The SCs will work semi-autonomously and would be chaired by a member of the executive and would report their progress to each AMSA Council meeting. These students will be chosen by a simple application process based on experience, submitted as a CV and letter of motivation. By including not only executive and Councillors, but other well-informed students outside the AMSA-fold, we can address some of the unfounded criticisms that AMSA is overly ‘cliquey’ and better tap the talent within the 13,500 strong medical school community. The SCs will communicate electronically, via Huddle and Teleconference and would not pose a significant cost-burden. The SC model is flexible - they can be created, or change their Terms of Reference as needs dictate.

 

Internal Management

The internal communication modalities and portfolio responsibilities of the AMSA executive are definitely not the best ice-breaker topics to impress those of the opposite gender at parties (we’ve tried), but they are crucial to everything AMSA does. We have a unique perspective on what works and what doesn’t when it comes to internal executive management, and have developed clear plans to improve it.


One of these will be to redesign the role and focus of the Membership Officer (MO). As a new position in 2009, it will benefit from further clarification and detailed programmatic specificity. We have chosen to integrate our MO in Canberra to make better use of the National Secretariat.


Our revised MO will:

  • Improve communication between AMSA executive and the Secretariat to foster mutual support and allow greater efficiency. This means weekly face-to-face meetings between the MO and the Secretariat.

  • Better distribute the workload between the MO, executive and Secretariat to free up the latter for strategic and long term goals.

  • Ensure the longer-term sustainability of integrating an executive member with the Secretariat by working towards employing an administrative staff.

  • Assume responsibility of ‘local issue’ advocacy (addressed in the NAP). The MO will make the AMSA executive more accessible to individual student issues.

  • Along with the CLO, be responsible for the implementation and ongoing management of AIGs.

  • Give our executive direct access to the Federal Government and ACT-based national organisations such as the AMA through a Canberra-based executive member. This will reduce costs currently spent on external representation.

  • Be responsible for NLDS, with easier access to Parliamentarians, the National Secretariat and local knowledge of Canberra.

 

Executive Management

  • Two members of the executive will be designated to Project Management. This will ensure efficiency in our executive so that tasks and projects are delivered and completed on time.

  • Executive Meeting Minutes will be released to AMSA Reps and Presidents to improve AMSA’s transparency.

 

AMSA Council Meetings

AMSA Council is the premier forum for medical students’ discussion and decision making. Yet some changes need to be made to ensure that debate is kept on track and those few valuable hours we have together are used most efficiently. We will:

  • Maintain and improve Pre-Council Training.

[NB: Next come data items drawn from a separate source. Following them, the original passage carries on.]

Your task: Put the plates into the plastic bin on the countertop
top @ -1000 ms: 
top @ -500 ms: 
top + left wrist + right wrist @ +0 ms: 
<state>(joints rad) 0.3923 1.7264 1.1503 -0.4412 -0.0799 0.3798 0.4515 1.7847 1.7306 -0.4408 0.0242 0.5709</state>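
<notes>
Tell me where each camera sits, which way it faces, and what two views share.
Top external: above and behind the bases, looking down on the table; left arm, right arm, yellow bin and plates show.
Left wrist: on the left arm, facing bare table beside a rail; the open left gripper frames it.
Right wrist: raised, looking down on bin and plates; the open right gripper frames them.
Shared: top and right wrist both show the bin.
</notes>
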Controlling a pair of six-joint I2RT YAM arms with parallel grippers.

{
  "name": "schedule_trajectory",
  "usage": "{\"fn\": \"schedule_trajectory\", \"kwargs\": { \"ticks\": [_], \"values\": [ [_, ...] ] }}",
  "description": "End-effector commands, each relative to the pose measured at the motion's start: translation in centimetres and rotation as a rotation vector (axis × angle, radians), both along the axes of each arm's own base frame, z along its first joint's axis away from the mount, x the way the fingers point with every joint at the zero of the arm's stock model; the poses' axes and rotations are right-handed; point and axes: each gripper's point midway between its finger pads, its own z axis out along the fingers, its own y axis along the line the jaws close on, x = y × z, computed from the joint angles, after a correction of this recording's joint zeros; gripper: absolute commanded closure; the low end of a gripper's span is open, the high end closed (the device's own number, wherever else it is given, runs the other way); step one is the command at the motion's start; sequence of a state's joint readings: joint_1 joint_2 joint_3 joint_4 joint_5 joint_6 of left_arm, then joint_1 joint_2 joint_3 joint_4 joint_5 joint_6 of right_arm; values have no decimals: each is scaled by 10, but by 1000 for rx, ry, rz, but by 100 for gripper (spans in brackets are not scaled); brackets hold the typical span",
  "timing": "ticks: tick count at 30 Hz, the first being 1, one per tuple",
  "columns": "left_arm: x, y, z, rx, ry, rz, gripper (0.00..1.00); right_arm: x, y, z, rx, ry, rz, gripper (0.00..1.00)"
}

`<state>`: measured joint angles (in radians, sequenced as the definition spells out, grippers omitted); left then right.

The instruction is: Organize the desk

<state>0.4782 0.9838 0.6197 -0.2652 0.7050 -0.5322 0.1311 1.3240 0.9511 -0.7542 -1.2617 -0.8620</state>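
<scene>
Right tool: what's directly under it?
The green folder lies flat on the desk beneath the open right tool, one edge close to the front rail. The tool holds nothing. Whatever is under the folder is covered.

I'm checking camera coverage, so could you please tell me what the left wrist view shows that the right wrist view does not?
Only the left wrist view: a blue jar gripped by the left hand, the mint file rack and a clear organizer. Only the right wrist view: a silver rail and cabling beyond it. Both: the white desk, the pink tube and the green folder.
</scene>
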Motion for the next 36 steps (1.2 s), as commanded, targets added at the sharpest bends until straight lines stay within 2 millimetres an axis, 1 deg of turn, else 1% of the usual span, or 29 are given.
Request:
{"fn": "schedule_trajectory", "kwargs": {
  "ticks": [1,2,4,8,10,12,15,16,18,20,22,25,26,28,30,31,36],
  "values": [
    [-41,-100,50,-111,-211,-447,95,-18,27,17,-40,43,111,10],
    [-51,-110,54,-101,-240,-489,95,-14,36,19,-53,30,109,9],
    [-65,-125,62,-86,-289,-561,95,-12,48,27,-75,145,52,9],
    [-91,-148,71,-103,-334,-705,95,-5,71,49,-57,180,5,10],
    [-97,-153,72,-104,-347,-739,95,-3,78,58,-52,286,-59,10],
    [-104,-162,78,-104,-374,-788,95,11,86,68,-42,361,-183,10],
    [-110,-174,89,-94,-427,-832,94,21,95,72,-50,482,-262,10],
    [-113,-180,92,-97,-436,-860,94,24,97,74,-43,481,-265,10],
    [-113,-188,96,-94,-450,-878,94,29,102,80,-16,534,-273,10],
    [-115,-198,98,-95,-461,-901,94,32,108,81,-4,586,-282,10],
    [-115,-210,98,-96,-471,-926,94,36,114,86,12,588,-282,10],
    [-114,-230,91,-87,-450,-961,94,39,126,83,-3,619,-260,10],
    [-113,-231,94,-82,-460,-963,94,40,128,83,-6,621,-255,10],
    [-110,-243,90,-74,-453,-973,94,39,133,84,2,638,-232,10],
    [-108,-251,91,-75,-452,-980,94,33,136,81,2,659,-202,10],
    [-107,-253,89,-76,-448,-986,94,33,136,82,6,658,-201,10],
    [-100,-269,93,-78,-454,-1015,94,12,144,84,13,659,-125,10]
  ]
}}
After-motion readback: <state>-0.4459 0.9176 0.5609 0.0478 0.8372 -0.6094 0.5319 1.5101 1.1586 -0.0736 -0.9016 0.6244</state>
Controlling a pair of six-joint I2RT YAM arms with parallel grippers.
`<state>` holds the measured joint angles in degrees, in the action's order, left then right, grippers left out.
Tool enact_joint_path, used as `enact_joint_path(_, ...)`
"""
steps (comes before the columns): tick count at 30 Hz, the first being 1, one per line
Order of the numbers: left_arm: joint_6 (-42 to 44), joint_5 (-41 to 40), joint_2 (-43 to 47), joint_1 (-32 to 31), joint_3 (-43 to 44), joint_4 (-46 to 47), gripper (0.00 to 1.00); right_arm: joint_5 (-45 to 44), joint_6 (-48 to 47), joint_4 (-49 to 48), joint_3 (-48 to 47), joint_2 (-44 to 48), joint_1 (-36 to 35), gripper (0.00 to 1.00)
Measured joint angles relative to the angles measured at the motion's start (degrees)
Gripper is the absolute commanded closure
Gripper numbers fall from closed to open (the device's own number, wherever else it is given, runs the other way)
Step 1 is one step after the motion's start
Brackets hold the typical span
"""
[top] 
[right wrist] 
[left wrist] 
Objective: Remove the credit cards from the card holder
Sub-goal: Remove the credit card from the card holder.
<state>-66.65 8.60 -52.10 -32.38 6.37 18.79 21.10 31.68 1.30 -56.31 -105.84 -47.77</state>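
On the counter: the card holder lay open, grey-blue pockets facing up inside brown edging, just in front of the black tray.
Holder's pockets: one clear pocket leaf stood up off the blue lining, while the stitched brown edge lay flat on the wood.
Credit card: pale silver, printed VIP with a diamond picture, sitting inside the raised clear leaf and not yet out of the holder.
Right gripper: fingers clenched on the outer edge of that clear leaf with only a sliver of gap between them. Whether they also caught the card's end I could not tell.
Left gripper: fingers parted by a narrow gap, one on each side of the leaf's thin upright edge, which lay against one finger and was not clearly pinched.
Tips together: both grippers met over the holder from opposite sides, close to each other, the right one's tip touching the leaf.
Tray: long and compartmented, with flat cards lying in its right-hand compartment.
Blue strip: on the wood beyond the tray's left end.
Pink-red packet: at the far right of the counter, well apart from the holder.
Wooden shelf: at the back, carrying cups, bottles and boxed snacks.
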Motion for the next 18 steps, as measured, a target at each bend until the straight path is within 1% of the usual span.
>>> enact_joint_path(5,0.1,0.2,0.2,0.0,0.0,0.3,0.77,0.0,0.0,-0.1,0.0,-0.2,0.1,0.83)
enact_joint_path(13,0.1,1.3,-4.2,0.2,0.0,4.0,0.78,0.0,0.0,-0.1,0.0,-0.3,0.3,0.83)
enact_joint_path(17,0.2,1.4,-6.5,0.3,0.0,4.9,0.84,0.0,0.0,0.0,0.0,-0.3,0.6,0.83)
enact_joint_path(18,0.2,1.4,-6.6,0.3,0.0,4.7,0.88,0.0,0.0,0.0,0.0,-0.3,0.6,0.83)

  • Introduce an Independent Chair for Council.

  • Follow best-practice meeting procedure – items discussed or read only when starred, endless debate closed.

  • Clarify roles and responsibilities of AMSA Reps.

  • Predetermine Council dates early. 

  • Run MedSoc Presidents-only breakout groups, chaired by an executive member, to exchange ideas on MedSoc related issues. 

  • Form a Working Party to review outdated parts of the Constitution, Regulations and Bylaws and Standing Orders.

  • Release Council Agendas electronically one month early for MedSocs to properly disseminate them and seek feedback from their cohorts.